## Exercise instructions
Please, without the pictures, retype exactly the lines from the start of the material through the line that holds "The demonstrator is".

## Provided material
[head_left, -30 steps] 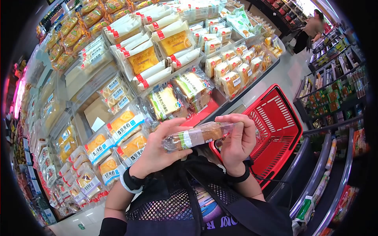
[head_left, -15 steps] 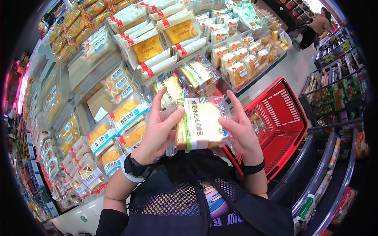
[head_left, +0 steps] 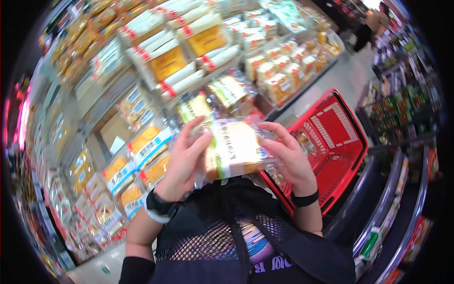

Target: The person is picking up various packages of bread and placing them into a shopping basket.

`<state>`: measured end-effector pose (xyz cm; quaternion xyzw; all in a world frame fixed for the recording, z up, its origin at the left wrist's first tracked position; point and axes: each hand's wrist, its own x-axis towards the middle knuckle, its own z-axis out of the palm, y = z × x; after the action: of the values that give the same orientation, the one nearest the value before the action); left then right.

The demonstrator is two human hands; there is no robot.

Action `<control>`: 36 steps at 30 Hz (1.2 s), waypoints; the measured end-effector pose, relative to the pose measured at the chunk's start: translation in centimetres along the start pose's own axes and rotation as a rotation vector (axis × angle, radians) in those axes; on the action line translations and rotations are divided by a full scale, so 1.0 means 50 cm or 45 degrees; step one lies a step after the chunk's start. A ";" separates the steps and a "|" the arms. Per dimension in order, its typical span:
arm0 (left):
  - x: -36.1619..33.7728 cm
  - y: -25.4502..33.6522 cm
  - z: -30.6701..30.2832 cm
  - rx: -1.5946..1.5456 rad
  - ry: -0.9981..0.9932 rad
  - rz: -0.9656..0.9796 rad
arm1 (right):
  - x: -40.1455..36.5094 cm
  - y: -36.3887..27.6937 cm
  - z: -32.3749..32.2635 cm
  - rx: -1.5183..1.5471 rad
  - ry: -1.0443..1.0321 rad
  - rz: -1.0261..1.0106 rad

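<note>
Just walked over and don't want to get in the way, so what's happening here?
A person holds a clear-wrapped pack of sliced bread between the left hand and right hand, its labelled face up. Two similar packs lie on the display just beyond. A red basket stands beside the right hand, with some wrapped items inside.
</note>
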<state>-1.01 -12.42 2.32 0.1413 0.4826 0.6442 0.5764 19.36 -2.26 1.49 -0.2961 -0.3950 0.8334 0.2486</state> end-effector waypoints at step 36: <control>0.009 -0.035 0.088 0.893 -0.339 0.502 | -0.033 0.074 -0.005 -0.268 0.077 -0.441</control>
<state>3.15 -10.22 2.93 0.5005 0.5576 0.5148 0.4166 20.02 -5.27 -1.11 -0.2730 -0.5172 0.7230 0.3677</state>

## Answer section
[head_left, -30 steps] 
[head_left, -15 steps] 
[head_left, +0 steps] 

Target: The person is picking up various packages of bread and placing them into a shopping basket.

`<state>`: measured end-effector pose (xyz cm; quaternion xyzw; all in a world frame fixed for the recording, z up, its origin at the left wrist's first tracked position; point and axes: each hand's wrist, its own x-axis towards the middle knuckle, its own z-axis out of the palm, y = z × x; after the action: of the values that give the same orientation, the one nearest the value before the action); left then right.

The demonstrator is two human hands; there is no robot.

This completes the answer.